Her gaze traveled to the area behind one of the couches. Lydia had spread out some paperwork on the floor. Instead of more private detective reports, Claire was surprised to recognize her father’s handiwork.
Sam Carroll had devoted an entire wall in his apartment to tracking down leads about Julia. There were photographs and note-cards and torn sheets of paper with phone numbers and names scribbled across them. In all, the entire collection took up around five by ten feet of space. He’d lost his deposit for the apartment because of all the holes the thumbtacks had left in the Sheetrock.
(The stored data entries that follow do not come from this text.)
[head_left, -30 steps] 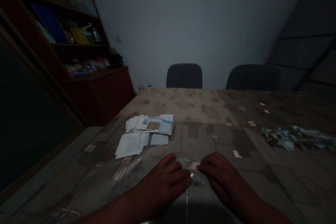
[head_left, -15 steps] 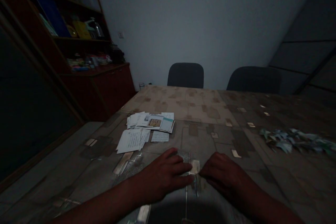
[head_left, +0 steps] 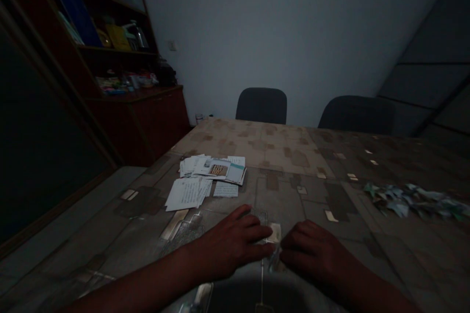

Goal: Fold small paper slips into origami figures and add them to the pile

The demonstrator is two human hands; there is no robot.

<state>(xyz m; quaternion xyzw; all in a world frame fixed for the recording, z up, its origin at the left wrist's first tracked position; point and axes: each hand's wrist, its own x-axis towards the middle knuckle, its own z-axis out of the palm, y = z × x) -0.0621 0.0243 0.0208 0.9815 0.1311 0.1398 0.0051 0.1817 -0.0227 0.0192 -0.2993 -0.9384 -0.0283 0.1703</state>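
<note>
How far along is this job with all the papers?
Partway, it looks like. Done: the papers lie in piles, away from the hands. In hand: the left hand and right hand meet around a small pale scrap. Left: the heap of blue-green scraps lies loose on the right, with no hand near it.

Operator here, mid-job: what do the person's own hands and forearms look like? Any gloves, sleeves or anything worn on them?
Both are bare. The left hand and right hand wear no gloves, and the left forearm and right forearm show no sleeve within view. No watch, ring or band can be made out, though the light is dim.
</note>
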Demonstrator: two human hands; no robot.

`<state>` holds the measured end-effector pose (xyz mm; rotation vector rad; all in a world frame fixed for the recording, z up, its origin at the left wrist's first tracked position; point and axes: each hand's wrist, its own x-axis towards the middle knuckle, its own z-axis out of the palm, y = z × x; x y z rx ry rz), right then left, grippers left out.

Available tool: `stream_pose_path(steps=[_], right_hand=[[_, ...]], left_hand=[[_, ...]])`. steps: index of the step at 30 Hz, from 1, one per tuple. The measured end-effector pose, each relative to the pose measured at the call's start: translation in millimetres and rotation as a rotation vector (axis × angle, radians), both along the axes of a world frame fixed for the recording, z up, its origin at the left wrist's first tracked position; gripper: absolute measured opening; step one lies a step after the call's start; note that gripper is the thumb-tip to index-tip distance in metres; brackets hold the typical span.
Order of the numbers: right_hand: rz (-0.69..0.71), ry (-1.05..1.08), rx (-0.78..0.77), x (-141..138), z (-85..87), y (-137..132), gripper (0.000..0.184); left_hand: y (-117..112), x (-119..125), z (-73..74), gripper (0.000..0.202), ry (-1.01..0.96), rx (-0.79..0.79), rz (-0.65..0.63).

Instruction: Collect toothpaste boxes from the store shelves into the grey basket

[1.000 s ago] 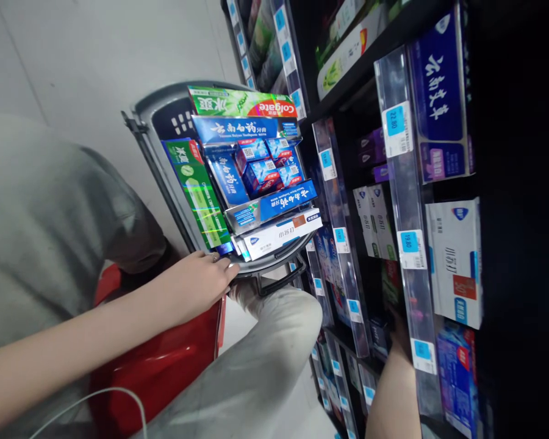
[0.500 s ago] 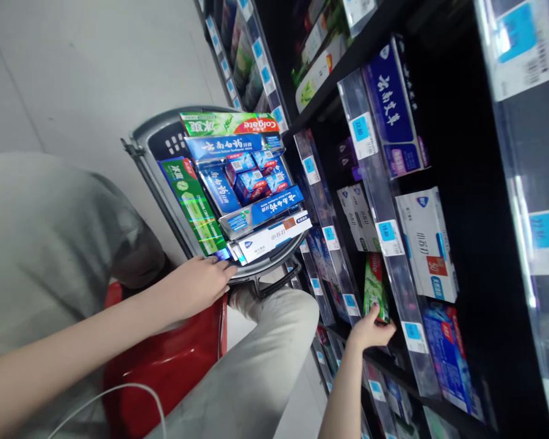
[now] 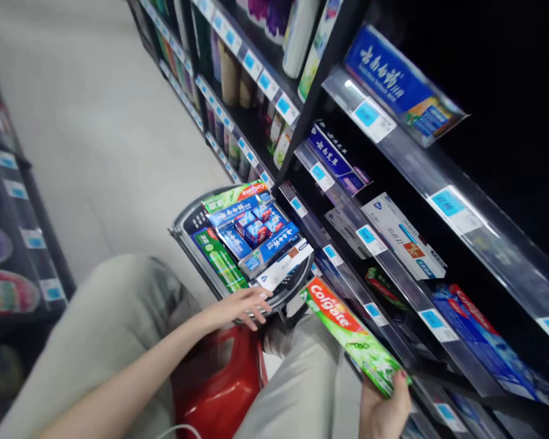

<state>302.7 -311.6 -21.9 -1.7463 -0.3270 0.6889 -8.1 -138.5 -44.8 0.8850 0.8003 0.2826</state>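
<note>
My right hand (image 3: 387, 403) grips the lower end of a green and red Colgate toothpaste box (image 3: 354, 335), held up in front of the shelves with its printed face towards me. My left hand (image 3: 244, 306) is open, fingers stretched and apart, at the near edge of a dark shopping basket (image 3: 182, 227); whether it touches the rim I cannot tell. Toothpaste boxes fill the basket: a green box (image 3: 219, 261), a white box (image 3: 286, 266), blue boxes (image 3: 271, 249) and small red-and-blue boxes (image 3: 257, 231) in the middle.
Black shelves with price tags (image 3: 367, 116) rise on the right, bearing a white box (image 3: 402, 238) and blue Colgate boxes (image 3: 489, 344). Another shelf (image 3: 32, 238) stands at left, across the pale floor (image 3: 91, 140). A red stool (image 3: 219, 396) is below me, between my legs.
My right hand has drawn the green Colgate box out of the shelf towards me. My left hand has lifted and spread its fingers. The view has swung, showing more of the aisle.
</note>
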Motion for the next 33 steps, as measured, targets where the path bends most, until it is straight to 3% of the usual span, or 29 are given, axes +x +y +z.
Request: stream_pose_path(steps=[2,5,9,11,15,18,25,33], right_hand=[[-0.076,0.2,0.114,-20.7,-2.0,26.8,0.035],[-0.045,0.516,0.17,-48.5,-7.1,76.4,0.038],[0.17,0.753,0.156,-76.0,-28.8,127.0,0.038],[0.179,0.814,0.178,-90.0,-44.0,137.3,0.041],[0.172,0.851,0.239,-116.1,-68.6,133.2,0.046],[0.24,0.852,0.256,-120.7,-76.3,124.3,0.047],[0.303,0.836,0.29,-105.4,-74.0,114.9,0.04],[0.304,0.879,0.288,-93.5,-77.3,113.3,0.045]], left_hand=[[2.0,-4.2,0.2,0.071,-0.216,-0.177,0.043],[4.5,-17.6,-2.5,0.071,-0.365,-0.209,0.086],[5.3,-36.6,-10.2,0.06,-0.278,-0.205,0.32],[4.8,-42.9,-13.5,0.048,-0.196,-0.237,0.451],[0.5,-51.7,-16.9,0.04,-0.104,-0.256,0.524],[-7.7,-56.4,-18.8,0.041,-0.099,-0.265,0.545],[-29.2,-53.6,-19.1,0.049,-0.145,-0.282,0.574],[-42.0,-42.3,-22.8,0.054,-0.177,-0.277,0.602]])
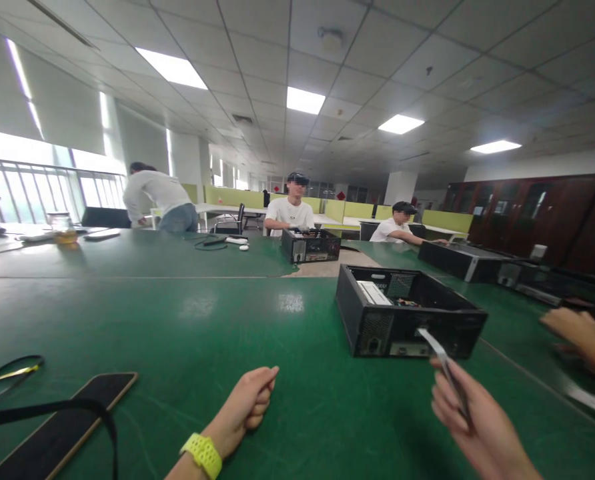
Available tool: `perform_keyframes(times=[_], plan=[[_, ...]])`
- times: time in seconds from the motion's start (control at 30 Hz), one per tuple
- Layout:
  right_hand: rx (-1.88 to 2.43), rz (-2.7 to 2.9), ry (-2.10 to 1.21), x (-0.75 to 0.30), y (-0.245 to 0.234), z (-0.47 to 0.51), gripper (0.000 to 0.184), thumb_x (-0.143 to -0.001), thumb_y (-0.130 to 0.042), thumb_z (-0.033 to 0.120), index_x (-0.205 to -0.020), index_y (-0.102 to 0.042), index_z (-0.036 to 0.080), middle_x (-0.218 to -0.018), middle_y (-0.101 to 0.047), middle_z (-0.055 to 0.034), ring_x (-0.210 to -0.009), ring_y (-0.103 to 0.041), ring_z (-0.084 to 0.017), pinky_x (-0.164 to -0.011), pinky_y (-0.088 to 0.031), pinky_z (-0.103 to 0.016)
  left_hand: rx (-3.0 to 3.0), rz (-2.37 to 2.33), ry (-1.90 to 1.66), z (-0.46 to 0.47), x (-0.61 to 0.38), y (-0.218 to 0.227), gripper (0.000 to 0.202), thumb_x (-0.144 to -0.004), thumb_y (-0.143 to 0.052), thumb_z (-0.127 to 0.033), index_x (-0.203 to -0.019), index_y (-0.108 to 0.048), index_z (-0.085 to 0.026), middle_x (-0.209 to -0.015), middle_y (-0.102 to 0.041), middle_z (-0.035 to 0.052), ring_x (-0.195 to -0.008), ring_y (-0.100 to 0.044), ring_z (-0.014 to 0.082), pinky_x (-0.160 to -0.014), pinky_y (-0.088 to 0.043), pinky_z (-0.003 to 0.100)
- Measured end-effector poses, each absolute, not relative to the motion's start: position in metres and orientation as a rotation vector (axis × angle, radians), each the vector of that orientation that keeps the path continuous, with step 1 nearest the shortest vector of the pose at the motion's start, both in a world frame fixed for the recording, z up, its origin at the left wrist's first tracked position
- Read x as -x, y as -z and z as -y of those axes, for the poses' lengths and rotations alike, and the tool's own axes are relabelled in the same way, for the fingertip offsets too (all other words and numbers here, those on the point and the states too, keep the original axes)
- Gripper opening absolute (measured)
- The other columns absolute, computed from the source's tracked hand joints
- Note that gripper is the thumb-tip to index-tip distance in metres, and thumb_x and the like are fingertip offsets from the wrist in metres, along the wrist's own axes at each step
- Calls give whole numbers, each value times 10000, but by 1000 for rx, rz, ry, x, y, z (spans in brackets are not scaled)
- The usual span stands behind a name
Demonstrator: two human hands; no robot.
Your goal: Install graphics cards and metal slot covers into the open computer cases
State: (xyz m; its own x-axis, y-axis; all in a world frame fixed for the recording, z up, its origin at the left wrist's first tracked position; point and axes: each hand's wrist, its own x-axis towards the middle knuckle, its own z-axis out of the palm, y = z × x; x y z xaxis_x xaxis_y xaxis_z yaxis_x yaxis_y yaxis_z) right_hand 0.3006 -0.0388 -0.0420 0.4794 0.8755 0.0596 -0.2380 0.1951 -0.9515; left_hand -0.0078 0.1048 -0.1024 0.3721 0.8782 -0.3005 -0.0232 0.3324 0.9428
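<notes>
My left hand (247, 403) rests on the green table (187, 333) with its fingers curled into a loose fist and nothing in it; a yellow band sits on that wrist. My right hand (470, 417) is closed around a thin flat metal strip (440, 357) that points up toward the open black computer case (407, 313) just beyond it. The strip's tip overlaps the case's near face; I cannot tell whether they touch.
A phone (72, 420) and black straps (7, 380) lie at the near left. Another person's hand (577, 333) reaches in from the right. Two seated people work on other cases (310, 245) across the tables; a third person bends over at far left.
</notes>
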Motion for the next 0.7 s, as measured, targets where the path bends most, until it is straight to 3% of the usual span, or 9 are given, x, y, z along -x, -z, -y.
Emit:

She asked Lydia, “You kept Dad’s wall?”
“No, it was in the second file box.”
Of course it was.
Claire knelt down. The wall had defined her father for so many years. His desperation still emanated from every scrap of paper. Vet school had taught him to be a meticulous note-taker. He had recorded everything he’d read or heard or witnessed, combined police reports and statements, until the case was as imprinted on his brain as the structure of a dog’s digestive system or the signs of feline leukemia.
She picked up a sheet of notebook paper that had her father’s handwriting on it. In the last two weeks of his life, Sam Carroll had developed a slight palsy after a minor stroke. His suicide note had been barely legible. Claire had forgotten what his original penmanship looked like.